O 87: Surface chemical reactions

O 87.2: Vortrag

Freitag, 30. März 2012, 10:45–11:00, MA 042

Click-type on-surface formal [2+2] cycloaddition visualized by Scanning Tunneling Microscopy — •Sylwia Nowakowska1, Petra Fesser2, Cristian Iacovita1, Aneliia Shchyrba1, Christian Wäckerlin3, Saranyan Vijayaraghavan1, Nirmalya Ballav3, Kara Howes2, Jean-Paul Gisselbrecht4, Maura Crobu2, Corinne Boudon4, Meike Stöhr5, Thomas A. Jung3, and François Diederich21University of Basel, Switzerland — 2ETH Zürich, Switzerland, — 3Paul Scherrer Institute, Switzerland — 4C.N.R.S. Université de Strasbourg, France — 5University of Groningen, The Netherlands

A porphyrin module has been functionalized with one electron-rich alkyne substituent and three di(tert-butyl)phenyl moieties as imaging groups. STM measurements in combination with X-ray photoelectron spectroscopy studies demonstrated the occurrence of a formal [2+2] cycloaddition/cycloreversion between the donor-activated alkyne and the electron-deficient exocyclic double bond of TCNQ on Au(111).

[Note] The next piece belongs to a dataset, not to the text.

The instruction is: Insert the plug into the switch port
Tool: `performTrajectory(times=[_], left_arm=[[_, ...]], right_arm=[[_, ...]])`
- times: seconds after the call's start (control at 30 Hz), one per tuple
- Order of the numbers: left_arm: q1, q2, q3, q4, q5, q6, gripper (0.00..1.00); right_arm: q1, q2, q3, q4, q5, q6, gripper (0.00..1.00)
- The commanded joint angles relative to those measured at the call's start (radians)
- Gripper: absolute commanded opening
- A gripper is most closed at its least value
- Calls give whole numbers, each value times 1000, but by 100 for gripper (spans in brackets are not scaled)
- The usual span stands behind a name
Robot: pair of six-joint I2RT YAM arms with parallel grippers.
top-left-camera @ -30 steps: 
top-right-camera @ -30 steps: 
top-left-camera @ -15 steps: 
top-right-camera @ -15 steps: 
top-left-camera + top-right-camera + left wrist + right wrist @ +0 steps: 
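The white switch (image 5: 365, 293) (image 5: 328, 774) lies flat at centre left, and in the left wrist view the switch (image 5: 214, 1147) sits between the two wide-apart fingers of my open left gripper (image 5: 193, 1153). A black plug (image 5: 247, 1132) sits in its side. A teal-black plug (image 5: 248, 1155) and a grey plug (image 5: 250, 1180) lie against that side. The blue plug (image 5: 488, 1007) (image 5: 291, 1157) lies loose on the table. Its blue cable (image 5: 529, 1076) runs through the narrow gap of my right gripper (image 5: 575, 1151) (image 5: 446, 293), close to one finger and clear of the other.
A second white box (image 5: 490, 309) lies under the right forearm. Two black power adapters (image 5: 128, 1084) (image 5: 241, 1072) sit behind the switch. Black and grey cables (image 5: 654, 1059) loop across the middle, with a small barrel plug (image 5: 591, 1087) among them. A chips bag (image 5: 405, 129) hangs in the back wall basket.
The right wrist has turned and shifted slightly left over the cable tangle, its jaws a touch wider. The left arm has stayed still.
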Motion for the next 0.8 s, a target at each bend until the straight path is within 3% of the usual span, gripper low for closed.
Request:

At low coverage, monomeric and self-assembled dimeric species of the initial compounds as well as of the reaction product, a TCNQ-conjugated porphyrin, could be visualized and manipulated with the STM tip. [1] These results motivated us to explore the self-assembly and the reactive assembly of difunctionalized porphyrins equipped with two electron-rich alkyne substituents and their reaction with electron-deficient linkers.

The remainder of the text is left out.